Namun, dia juga mengatakan bahwa baginya, kematian massal warga Palestina adalah batas yang tak boleh dilanggar. Perdana Menteri Israel Benjamin Netanyahu mengatakan, dia akan tetap memasuki Rafah meski ada peringatan dari AS.
Netanyahu juga mengatakan bahwa gencatan senjata selama bulan suci Ramadan hanya dimungkinkan jika orang-orang yang masih disandera Hamas dibebaskan. "Inilah yang pasti dia pikirkan," kata salah satu pejabat seperti dikutip Politico.
Di lain pihak, operasi militer di Rafah tidak akan segera terjadi. Bahkan jika perintahnya dikeluarkan hari ini, operasi itu tidak akan dimulai, kata seorang pejabat militer Israel. Para pengungsi Palestina harus dievakuasi dari kota itu sebelum operasi militer dimulai, dan pasukan mesti dilatih lebih dulu, kata pejabat itu.
Israel juga belum memiliki rencana yang baik untuk melindungi warga sipil di Rafah, seperti yang diinginkan AS sebelum tindakan apa pun diambil oleh Israel, kata seorang pejabat AS lainnya.
Pada 7 Oktober 2023, Hamas melancarkan serangan roket besar-besaran ke Israel dari Gaza dan menerobos perbatasan.
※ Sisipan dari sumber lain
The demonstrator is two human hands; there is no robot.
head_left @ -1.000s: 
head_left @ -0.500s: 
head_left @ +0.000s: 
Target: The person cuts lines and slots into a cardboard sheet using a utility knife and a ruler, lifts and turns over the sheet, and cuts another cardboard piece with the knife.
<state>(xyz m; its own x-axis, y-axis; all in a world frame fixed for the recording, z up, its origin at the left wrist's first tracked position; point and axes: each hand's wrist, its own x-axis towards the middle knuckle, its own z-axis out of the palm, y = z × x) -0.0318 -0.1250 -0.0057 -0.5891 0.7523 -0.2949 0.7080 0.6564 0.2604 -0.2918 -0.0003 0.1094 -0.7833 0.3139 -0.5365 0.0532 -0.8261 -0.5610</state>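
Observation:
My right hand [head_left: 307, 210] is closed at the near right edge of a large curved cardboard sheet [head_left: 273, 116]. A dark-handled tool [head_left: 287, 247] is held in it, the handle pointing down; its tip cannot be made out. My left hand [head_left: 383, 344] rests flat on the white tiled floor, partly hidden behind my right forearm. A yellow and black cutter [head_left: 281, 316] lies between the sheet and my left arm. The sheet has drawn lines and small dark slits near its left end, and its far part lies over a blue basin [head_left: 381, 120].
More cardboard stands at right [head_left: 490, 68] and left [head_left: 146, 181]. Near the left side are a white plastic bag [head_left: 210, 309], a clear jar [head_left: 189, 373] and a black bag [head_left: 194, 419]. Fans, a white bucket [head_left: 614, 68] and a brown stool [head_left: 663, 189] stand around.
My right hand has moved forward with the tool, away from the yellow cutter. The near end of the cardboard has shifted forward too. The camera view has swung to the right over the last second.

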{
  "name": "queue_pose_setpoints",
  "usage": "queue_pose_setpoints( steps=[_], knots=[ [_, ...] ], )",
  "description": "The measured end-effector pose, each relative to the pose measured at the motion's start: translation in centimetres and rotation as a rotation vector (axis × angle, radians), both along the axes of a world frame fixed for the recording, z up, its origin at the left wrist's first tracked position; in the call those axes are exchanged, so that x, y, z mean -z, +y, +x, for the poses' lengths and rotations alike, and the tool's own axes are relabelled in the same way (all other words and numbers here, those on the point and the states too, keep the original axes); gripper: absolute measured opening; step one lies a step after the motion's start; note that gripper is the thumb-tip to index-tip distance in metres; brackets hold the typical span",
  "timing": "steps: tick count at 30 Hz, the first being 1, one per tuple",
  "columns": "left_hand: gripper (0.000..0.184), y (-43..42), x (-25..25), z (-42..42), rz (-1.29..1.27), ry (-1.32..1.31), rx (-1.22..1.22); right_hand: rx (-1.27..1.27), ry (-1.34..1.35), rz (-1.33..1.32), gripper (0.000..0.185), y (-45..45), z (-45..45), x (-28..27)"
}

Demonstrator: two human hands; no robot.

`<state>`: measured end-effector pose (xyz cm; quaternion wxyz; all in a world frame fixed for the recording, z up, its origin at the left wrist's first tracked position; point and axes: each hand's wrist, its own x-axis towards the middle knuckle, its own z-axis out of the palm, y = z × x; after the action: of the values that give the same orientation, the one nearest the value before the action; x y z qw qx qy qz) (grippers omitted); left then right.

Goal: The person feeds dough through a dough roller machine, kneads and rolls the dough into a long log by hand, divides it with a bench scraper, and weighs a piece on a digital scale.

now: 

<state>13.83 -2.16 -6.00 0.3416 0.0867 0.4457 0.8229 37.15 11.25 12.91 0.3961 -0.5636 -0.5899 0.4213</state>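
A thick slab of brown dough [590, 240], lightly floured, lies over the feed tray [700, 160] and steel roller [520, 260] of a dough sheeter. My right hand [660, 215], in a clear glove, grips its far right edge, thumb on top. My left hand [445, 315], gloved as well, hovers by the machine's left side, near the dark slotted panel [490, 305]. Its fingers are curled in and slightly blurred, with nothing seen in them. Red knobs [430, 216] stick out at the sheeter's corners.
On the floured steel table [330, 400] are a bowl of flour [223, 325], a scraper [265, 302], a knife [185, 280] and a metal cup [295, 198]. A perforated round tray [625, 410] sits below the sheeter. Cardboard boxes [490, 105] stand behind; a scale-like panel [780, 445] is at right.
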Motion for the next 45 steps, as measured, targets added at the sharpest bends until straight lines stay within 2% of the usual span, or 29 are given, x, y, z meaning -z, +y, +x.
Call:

Serangan itu menewaskan 1.200 orang dan Hamas menyandera 240 orang lainnya.
Israel lalu membalas dengan serangan habis-habisan, memblokade penuh Gaza, melancarkan serangan darat di dalam wilayah kantong Palestina itu untuk "menumpas pejuang Hamas dan membebaskan sandera". Sedikitnya 31.100 orang telah tewas di Jalur Gaza, menurut otoritas setempat.
Pada 24 November 2023, Qatar memediasi perundingan antara Israel dan Hamas untuk pertukaran tahanan dengan sandera dan gencatan senjata, yang memungkinkan bantuan kemanusiaan memasuki Gaza. Gencatan itu diperpanjang beberapa kali dan berakhir pada 1 Desember. Lebih dari 100 orang diyakini masih disandera oleh Hamas di Gaza.